In 1990, Washington state became the first state to pass a civil commitment law specifically for violent sex offenders. Twenty states now have civil commitment laws.

Indefinate confinement of individuals to mental hospitals or treatment centers for those with severe mental illness has been acceptable in the United States since its close to its birth as a nation. Around turn of the 20th century many laws dealing with sexual psychopaths were passed as women gained more and more rights. But as the century progressed the laws were either repealed or rarely applied.

This week the United States Supreme Court is re-evaluating its position on civil commitment based on an appeal. They have upheld the use of such laws in the past when the goal has been rehabilitation and not further punishment. These laws can mandate indefinate treatment even after their criminal time behind bars has ended. Some argue that these treatments could happen while the person is incarcerated rather than after their sentancing.

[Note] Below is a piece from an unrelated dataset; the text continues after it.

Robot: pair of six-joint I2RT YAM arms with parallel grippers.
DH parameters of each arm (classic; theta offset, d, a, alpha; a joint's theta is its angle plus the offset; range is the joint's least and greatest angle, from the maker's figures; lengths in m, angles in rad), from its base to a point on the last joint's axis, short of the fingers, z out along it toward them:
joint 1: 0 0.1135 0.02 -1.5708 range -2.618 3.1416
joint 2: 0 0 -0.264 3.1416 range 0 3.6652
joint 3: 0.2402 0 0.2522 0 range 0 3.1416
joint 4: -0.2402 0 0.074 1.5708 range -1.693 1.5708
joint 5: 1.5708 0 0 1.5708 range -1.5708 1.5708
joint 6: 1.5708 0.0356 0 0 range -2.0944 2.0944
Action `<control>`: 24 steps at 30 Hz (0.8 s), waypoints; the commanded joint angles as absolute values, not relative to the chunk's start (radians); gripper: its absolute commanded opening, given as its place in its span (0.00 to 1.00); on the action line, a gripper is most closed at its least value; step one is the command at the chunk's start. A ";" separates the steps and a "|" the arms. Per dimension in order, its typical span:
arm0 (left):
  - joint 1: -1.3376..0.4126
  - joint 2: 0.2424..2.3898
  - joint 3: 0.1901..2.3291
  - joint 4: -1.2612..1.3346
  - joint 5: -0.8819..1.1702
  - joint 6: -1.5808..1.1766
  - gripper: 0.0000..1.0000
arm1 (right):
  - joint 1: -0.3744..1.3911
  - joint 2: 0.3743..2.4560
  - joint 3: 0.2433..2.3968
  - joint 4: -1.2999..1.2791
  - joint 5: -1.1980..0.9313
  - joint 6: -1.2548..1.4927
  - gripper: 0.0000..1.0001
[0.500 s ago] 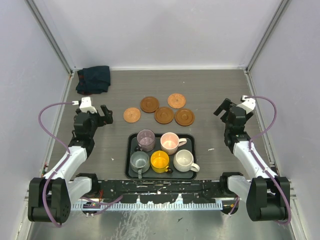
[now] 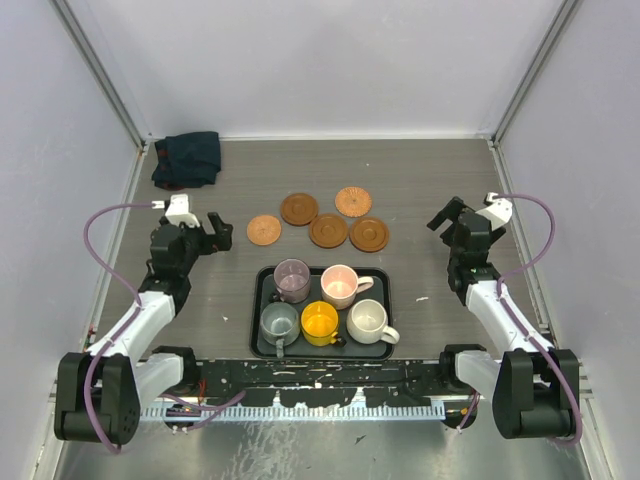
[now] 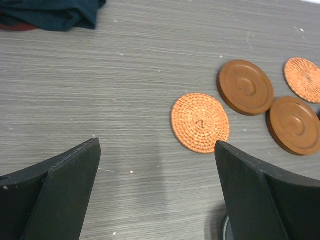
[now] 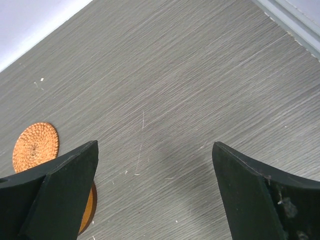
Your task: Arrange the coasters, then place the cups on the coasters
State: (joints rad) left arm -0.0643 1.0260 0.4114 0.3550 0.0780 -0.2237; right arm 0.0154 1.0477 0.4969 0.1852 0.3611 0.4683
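Several round brown coasters lie in a cluster mid-table; the leftmost is a woven orange one (image 2: 264, 229) (image 3: 200, 122), with a smooth dark one (image 2: 299, 209) (image 3: 245, 87) beside it. The cups stand on a black tray (image 2: 256, 310): purple (image 2: 292, 280), pink (image 2: 340, 286), grey-green (image 2: 279, 322), yellow (image 2: 320, 323), cream (image 2: 368, 321). My left gripper (image 2: 218, 232) (image 3: 157, 145) hovers open just left of the woven coaster, holding nothing. Over bare table right of the cluster, my right gripper (image 2: 441, 217) (image 4: 155, 145) is open and empty; a woven coaster (image 4: 35, 146) shows at its left.
A crumpled dark cloth (image 2: 188, 158) (image 3: 50, 15) lies in the back left corner. White walls with metal rails bound the table on three sides. The tray sits close to the arm bases at the near edge.
My left gripper has shifted a little right, closer to the leftmost coaster. The right arm has barely moved; coasters and cups are where they were.
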 commanded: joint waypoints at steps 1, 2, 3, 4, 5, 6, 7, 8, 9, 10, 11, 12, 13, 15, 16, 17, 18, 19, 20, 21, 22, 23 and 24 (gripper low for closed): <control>-0.091 1.045 0.483 0.350 0.167 -0.243 0.98 | 0.014 1.018 0.499 0.237 0.275 0.476 1.00; -0.100 1.058 0.497 0.336 0.175 -0.246 0.98 | 0.014 1.014 0.492 0.251 0.237 0.459 1.00; -0.109 1.066 0.513 0.323 0.179 -0.249 0.98 | 0.014 1.010 0.485 0.273 0.175 0.446 1.00; -0.118 1.077 0.526 0.312 0.184 -0.251 0.98 | 0.014 1.008 0.476 0.294 0.159 0.435 1.00; -0.125 1.084 0.536 0.308 0.186 -0.256 0.98 | 0.014 1.008 0.470 0.314 0.153 0.426 1.00; -0.133 1.094 0.543 0.307 0.188 -0.261 0.98 | 0.014 1.012 0.471 0.322 0.151 0.409 1.00; -0.140 1.102 0.547 0.308 0.185 -0.264 0.98 | 0.014 1.018 0.480 0.316 0.150 0.395 1.00; -0.147 1.110 0.550 0.312 0.184 -0.269 0.98 | 0.014 1.026 0.495 0.291 0.144 0.384 1.00; -0.153 1.119 0.552 0.317 0.186 -0.271 0.98 | 0.013 1.034 0.512 0.265 0.132 0.373 1.00; -0.160 1.128 0.553 0.321 0.190 -0.270 0.98 | 0.014 1.042 0.525 0.235 0.108 0.359 1.00; -0.172 1.139 0.554 0.327 0.191 -0.266 0.98 | 0.014 1.048 0.537 0.220 0.088 0.355 1.00; -0.183 1.150 0.556 0.329 0.183 -0.261 0.98 | 0.014 1.051 0.542 0.214 0.078 0.357 1.00; -0.192 1.160 0.558 0.326 0.165 -0.258 0.98 | 0.014 1.054 0.544 0.214 0.070 0.357 1.00; -0.214 1.177 0.568 0.301 0.105 -0.265 0.98 | 0.014 1.053 0.545 0.210 0.056 0.359 1.00; -0.218 1.184 0.573 0.291 0.085 -0.279 0.98 | 0.014 1.053 0.547 0.207 0.048 0.359 1.00; -0.219 1.190 0.582 0.275 0.075 -0.293 0.98 | 0.014 1.055 0.551 0.203 0.040 0.359 0.98; -0.218 1.197 0.590 0.262 0.072 -0.302 0.98 | 0.014 1.058 0.555 0.196 0.033 0.360 0.94; -0.219 1.200 0.594 0.256 0.077 -0.312 0.98 | 0.014 1.065 0.567 0.185 0.026 0.359 0.89; -0.219 1.209 0.604 0.247 0.088 -0.322 0.98 | 0.014 1.074 0.577 0.175 0.014 0.359 0.84; -0.219 1.218 0.625 0.216 0.095 -0.325 0.98 | 0.014 1.087 0.586 0.163 0.004 0.358 0.79; -0.218 1.229 0.641 0.193 0.102 -0.326 0.98 | 0.014 1.100 0.597 0.154 -0.006 0.356 0.74; -0.218 1.239 0.651 0.184 0.111 -0.327 0.98 | 0.015 1.112 0.604 0.149 -0.018 0.355 0.69; -0.219 1.247 0.652 0.187 0.116 -0.327 0.98 | 0.017 1.123 0.611 0.148 -0.030 0.356 0.65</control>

The case being heard by the Supreme Court this week centers around a lay that has been used in as many as 77 cases where inmates were held in a federal prison in North Carolina under indefinate commitment.  “The justices will decide whether the program enacted under the Adam Walsh Child Protection and Safety Act of 2006 is constitutional by infringing on a traditional state function”.

Alan DuBois, attorney for the federal prisoners, said it was wrong for the United States to claim a public safety argument when justifying continued incarceration.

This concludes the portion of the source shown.